I just set IE security to default and kickstarter vids are playing. Still not playing in Chrome, so I'm back to it being just a Chrome issue.

http://www.kickstarter.com/projects/228373745/strength-in-numbers-asian-american-urban-music-pro

-another world


----------



## cdoty (Oct 31, 2013)

I've seen something like that. Do you have multiple displays, and if so are they set to 'Duplicate these displays'? That's what caused my issue.


----------



## ShadowSoldier (Oct 31, 2013)

Not much help, but in regards to Vine, Firefox stopped playing those. Had to go into the settings and edit it in order for Vine's to start working. Perhaps something similar has to be done in chrome?

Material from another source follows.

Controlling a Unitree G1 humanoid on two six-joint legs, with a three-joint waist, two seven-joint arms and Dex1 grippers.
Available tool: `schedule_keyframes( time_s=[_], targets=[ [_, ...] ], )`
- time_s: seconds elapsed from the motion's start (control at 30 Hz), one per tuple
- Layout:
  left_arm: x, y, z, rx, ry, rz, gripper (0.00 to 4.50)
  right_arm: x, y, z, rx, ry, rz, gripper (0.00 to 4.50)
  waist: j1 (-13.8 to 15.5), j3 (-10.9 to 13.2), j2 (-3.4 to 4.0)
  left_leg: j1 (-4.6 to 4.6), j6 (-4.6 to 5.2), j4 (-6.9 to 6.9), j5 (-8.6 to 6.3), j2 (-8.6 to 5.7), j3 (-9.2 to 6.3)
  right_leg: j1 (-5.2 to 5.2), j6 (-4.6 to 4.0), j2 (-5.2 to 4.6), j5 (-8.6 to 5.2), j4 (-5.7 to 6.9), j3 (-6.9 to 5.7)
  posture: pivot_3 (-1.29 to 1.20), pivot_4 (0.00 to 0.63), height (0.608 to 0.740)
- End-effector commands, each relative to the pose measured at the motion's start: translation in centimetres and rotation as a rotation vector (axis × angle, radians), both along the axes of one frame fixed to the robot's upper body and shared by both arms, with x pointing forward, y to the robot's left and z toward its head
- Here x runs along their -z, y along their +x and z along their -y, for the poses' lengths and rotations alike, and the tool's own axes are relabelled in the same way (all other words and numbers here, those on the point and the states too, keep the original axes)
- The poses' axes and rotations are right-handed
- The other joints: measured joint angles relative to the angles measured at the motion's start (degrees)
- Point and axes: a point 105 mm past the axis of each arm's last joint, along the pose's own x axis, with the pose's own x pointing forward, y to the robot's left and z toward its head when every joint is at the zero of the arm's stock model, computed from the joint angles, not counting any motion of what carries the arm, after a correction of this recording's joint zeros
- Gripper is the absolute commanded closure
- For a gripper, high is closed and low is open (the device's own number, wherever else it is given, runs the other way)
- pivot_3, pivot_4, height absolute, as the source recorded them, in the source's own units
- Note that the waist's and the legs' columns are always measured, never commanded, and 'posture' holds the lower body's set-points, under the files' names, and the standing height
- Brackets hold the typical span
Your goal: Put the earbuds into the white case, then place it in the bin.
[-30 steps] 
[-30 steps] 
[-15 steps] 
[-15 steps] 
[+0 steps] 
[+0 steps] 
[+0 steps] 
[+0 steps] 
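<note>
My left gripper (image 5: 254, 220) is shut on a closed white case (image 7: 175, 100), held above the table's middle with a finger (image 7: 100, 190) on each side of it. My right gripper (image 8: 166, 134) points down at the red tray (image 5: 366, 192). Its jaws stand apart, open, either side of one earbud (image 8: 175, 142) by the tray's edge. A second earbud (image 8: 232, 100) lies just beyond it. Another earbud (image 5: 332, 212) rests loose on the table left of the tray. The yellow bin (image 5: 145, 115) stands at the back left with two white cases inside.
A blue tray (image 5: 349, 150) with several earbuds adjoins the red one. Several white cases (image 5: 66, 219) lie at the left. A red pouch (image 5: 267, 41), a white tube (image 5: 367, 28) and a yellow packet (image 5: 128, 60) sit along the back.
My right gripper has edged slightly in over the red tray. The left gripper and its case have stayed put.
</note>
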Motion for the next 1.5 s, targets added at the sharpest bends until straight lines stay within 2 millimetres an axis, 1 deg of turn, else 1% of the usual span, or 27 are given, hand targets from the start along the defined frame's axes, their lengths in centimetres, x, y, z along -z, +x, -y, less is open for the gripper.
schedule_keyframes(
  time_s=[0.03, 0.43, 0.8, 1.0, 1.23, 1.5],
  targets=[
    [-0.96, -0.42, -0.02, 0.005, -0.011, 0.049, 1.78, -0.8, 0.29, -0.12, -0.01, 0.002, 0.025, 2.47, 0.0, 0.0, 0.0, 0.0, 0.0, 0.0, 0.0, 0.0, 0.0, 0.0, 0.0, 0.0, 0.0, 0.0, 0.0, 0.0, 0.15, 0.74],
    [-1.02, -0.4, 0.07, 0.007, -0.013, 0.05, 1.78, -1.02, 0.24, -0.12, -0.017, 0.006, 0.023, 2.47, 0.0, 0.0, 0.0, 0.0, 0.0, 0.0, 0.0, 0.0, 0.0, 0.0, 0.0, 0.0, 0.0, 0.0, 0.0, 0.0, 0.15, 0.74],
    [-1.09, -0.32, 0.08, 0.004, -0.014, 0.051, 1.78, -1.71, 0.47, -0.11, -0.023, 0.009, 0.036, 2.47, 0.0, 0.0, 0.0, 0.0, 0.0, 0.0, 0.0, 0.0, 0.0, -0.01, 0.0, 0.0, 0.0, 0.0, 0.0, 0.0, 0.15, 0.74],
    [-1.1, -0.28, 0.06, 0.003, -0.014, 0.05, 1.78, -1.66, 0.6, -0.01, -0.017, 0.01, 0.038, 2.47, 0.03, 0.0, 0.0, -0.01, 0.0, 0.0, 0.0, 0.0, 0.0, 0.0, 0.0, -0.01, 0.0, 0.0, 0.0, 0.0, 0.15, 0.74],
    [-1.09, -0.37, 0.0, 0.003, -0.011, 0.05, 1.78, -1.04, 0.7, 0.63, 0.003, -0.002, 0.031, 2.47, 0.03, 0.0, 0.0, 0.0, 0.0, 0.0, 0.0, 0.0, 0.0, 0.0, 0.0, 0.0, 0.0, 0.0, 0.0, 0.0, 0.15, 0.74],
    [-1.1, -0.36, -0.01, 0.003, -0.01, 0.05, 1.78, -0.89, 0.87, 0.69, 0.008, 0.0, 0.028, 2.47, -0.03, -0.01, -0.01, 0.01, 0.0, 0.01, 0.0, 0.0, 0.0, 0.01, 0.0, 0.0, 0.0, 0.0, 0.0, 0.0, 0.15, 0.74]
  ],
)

This was the steps done in FF:



> *Vine and other HTML5 videos won't play*
> 
> Some HTML5 videos (especially Vine videos) won't play on Windows. You can quickly work around this issue by changing a Windows Media setting.
> 
> ...


----------



## Another World (Oct 31, 2013)

cdoty: i do not have multiple displays. in fact this is a laptop that i have never even plugged an hdmi cable into.

shadowsoldier: i don't see anything that involved in chrome's settings, so i will dig deeper and see if i can find a way to tweak specific values.

-another world


----------



## pwsincd (Oct 31, 2013)

just a thought , are you using an adblocker extension in chrome ? Also try disabling flash player in your plugins individual disable section.


----------



## Flame (Oct 31, 2013)

try this:

go to chrome://plugins/

click on details on the top right corner. disable the standalone flash, and make sure the built-in flash is enabled only.

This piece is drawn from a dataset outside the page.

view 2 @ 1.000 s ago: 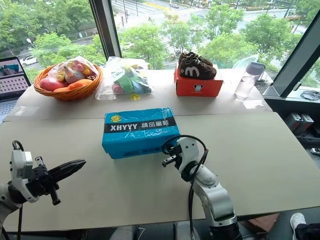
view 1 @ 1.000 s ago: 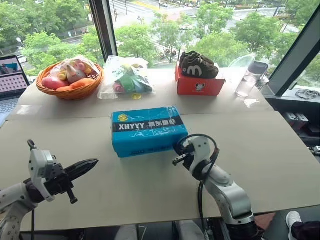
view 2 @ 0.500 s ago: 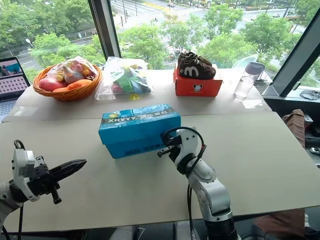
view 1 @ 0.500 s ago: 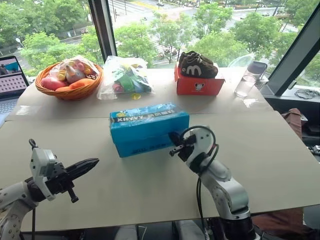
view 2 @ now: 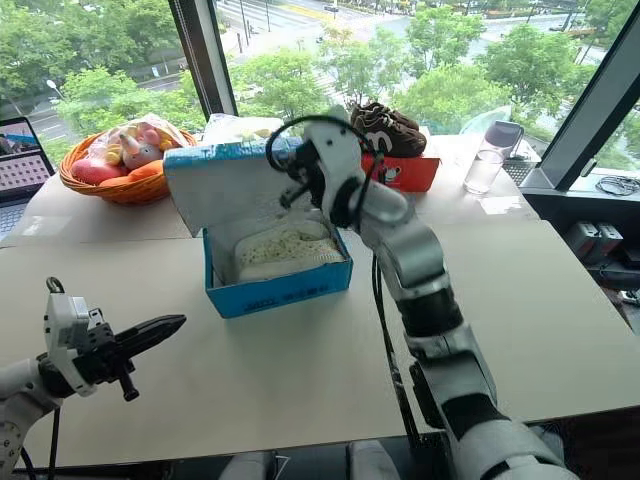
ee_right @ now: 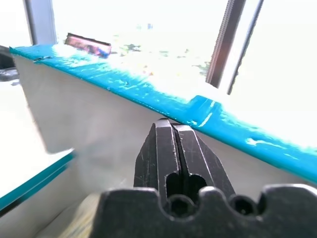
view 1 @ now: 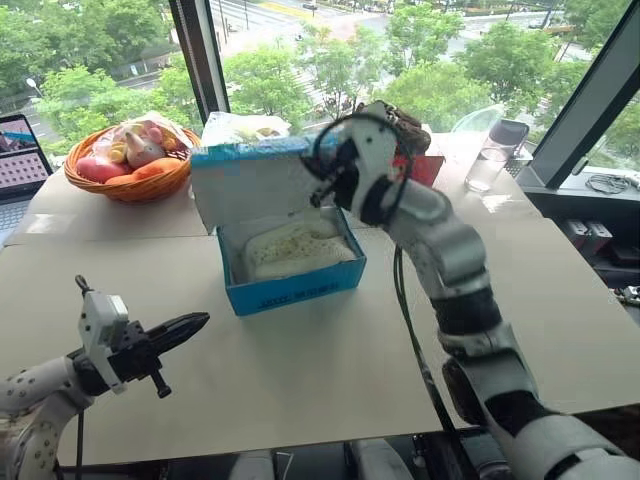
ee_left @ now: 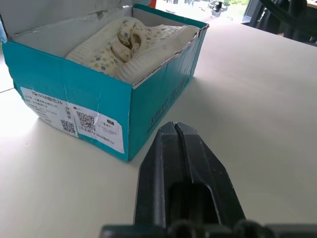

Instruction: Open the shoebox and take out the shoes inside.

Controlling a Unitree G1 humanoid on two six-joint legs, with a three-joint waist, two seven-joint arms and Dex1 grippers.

if that doesn't fix it try the opposite and make the standalone flash is enabled and built-in flash is disabled only.


----------



## Another World (Oct 31, 2013)

pwsincd: i am not using an adblocker. i chose to use the java permissions with this chome install. so only the sites i allow can use java, it prevents a ton of ads on its own. i have disabled this and/or allowed the troubled sites to no avail.

flame: the only player i see in plug-ins is the adobe one. disabling it just rendered all flash unusable. if chrome has a built in player, where is it? why doesn't it fall back to that after i disabled the one from adobe? 

this is what i have in the plug-ins:
Adobe Flash Player - Version: 11.9.900.117
Chrome Remote Desktop Viewer (Disabled)
Google Update - Version: 1.3.21.165
Native Client
Chrome PDF Viewer
Adobe Reader - Version: 9.5.5.316 (Disabled)
Java(TM) (2 files) - Version: 10.45.2.18
Windows Live® Photo Gallery - Version: 14.0.8117.0416_ship.wlx.w3m3 (ship)
Adobe Shockwave Player - Version: 12.0.5r146
Silverlight - Version: 5.1.20913.0

i tried disabling various things but nothing works. i just closed all tabs, cleared the cache, and reloaded chrome. still stuck.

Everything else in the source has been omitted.